Mercedes, Toto Wolff: “Nessuna cospirazione contro Hamilton”

Lewis Hamilton Nico Rosberg
Lewis Hamilton e Nico Rosberg (©Getty Images)

Mercedes e Nico Rosberg inarrestabili nelle prime quattro gare del campionato di Formula1 2016. Anche nel Gran Premio di Russia il tedesco ha vinto e si trova a punteggio pieno nella classifica mondiale, risultando quindi il candidato principale alla vittoria del titolo.

Seconda piazza Lewis Hamilton, il quale ha dovuto effettuare una rimonta per salire sul podio e perdere meno punti possibili dal compagno di squadra. Il campione del mondo in carica può dirsi soddisfatto del risultato ottenuto a Sochi, visto come si erano messe le cose in qualifica, però in generale non può sorridere dato che sono 43 le lunghezze da recuperare in classifica sul rivale.

La prossima corsa sarà a Barcellona, stessa pista dove si sono svolti i test pre-stagionali.

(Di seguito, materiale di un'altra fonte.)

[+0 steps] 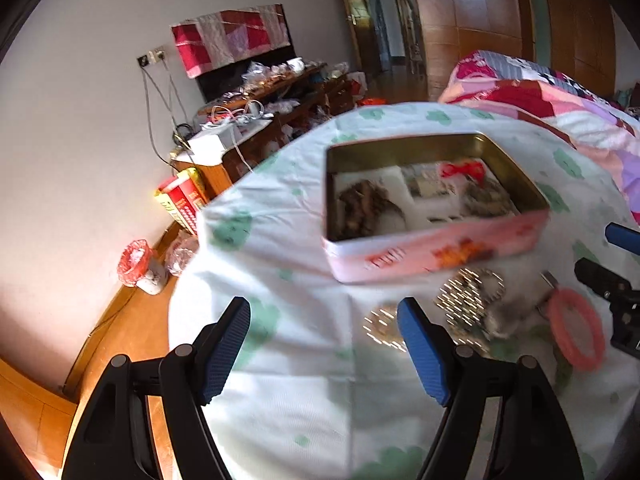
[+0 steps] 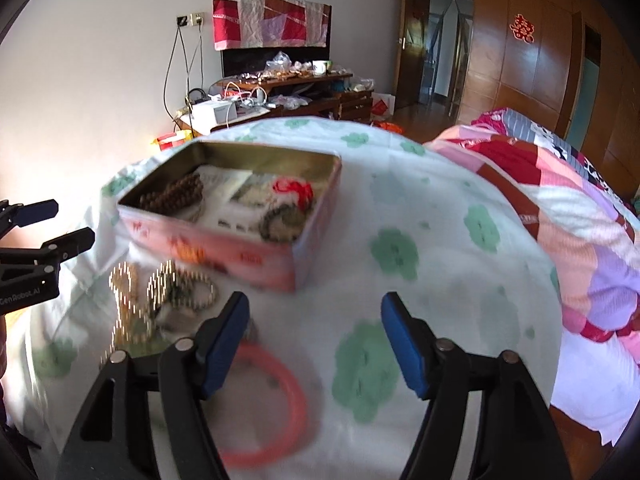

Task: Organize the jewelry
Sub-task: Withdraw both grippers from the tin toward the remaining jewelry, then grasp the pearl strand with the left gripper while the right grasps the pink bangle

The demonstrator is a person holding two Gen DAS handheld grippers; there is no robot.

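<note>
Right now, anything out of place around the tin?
Yes. Several pieces lie loose on the cloth in front of the open tin rather than inside it: a pink bangle and a tangled heap of beaded bracelets. Both views are blurred, so finer damage can't be judged.

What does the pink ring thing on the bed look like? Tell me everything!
The pink bangle is a plain, smooth hoop, plastic-looking, coral pink, blurry in both views. It lies flat on the flowered sheet, outside the tin, beside the pile of shiny chains. Nothing holds it; one finger of the right gripper hides part of it.
</note>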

F1 GP Sochi: le parole di Rosberg e Hamilton

Un Nico Rosberg sicuramente felice per il suo rendimento stagionale e per il successo ottenuto in Russia. Per lui il campionato di F1 2016 è iniziato come meglio non poteva immaginare. Queste le sue parole al termine della gara di Sochi: “Week-end davvero perfetto per me – riporta il sito ufficiale del team Mercedes AMG F1 -. Già in qualifica avevo trovato l’equilibrio ideale e tutto è proseguito anche in gara, è stato fantastico. Ho avuto una grande partenza e poi ho gestito. Ringrazio la Mercedes per aver realizzato una monoposto così, sono in grado di spingerla al limite e ho una sensazione fantastica. Abbiamo una grande squadra ed è bello andare a correre in Europa dopo aver vinto le prime quattro gare, non vedo l’ora di arrivare a Barcellona”.

Lewis Hamilton è riuscito a ottenere il massimo possibile, però è consapevole che dai GP europei dovrà cambiare marcia sperando che la sua vettura non gli dia più problemi di affidabilità. Si è così espresso al termine della corsa disputata a Sochi: “Ringrazio la squadra per il lavoro fatto, i miei ragazzi stanno avendo un momento difficile ma ho fiducia in loro. Senza di loro non sarei arrivato dove sono in questi anni. La partenza è stata frenetica, non so cosa sia successo, però ho evitato contatti e ne sono felice. Poi ho avuto un buon ritmo e sentivo che avrei potuto lottare per vincere, ma ho avuto un problema di pressione dell’acqua ed è svanita la possibilità. E’ stata dura arrivare alla fine, però ho gestito tutto come meglio potevo. Mancano ancora tante gare e abbiamo bisogno di migliorare l’affidabilità”.

F1 GP Sochi: parla Toto Wolff

Anche Toto Wolff, direttore esecutivo della Mercedes, ha espresso le proprie considerazioni in merito alla doppietta messa a segno da Nico Rosberg e Lewis Hamilton nel Gran Premio di Russia: “E’ stata una gara stressante e c’è stato un momento in cui temevamo che nessuno dei due piloti arrivasse al traguardo. Innanzitutto complimenti a Rosberg, ha fatto un week-end perfetto ancora una volta, gestendo bene la situazione. Hamilton ha guidato brillantemente, con sorpassi aggressivi e una corsa intelligente, conquistando un buon secondo posto. Un problema non gli ha consentito di lottare con Nico, però ha fatto un recupero fantastico dopo la qualifica negativa. Fare una doppietta è sempre fantastico, ma dobbiamo migliorare nell’affidabilità e lavoreremo sodo nei giorni che precedono la gara di Barcellona”.

Successivamente Toto Wolff ha negato ogni ipotesi, ventilata soprattutto sui social network, di una sorta di sabotaggio nei confronti di Lewis Hamilton per favorire Nico Rosberg: “Certo che non lo facciamo deliberatamente, ma il team è stato accusato sui social media sono uscite delle teorie della cospirazione – riporta Crash.net -. Questi pazzi pensano che possiamo danneggiare un nostro pilota che è stato un due volte campione del mondo con noi. Penso che sia molto difficile prendere sul serio quelle persone che giacciono nel loro letto con il proprio computer portatile sul petto e inviano questi tipi di messaggi. Noi non li prendiamo sul serio e ci chiediamo cosa passa per la mente delle persone. Lewis ha vinto due campionati con la squadra e stiamo sempre cercando di dargli il meglio in ogni gara. Voglio proteggere i miei ragazzi, che sono stati colpiti da questi commenti”.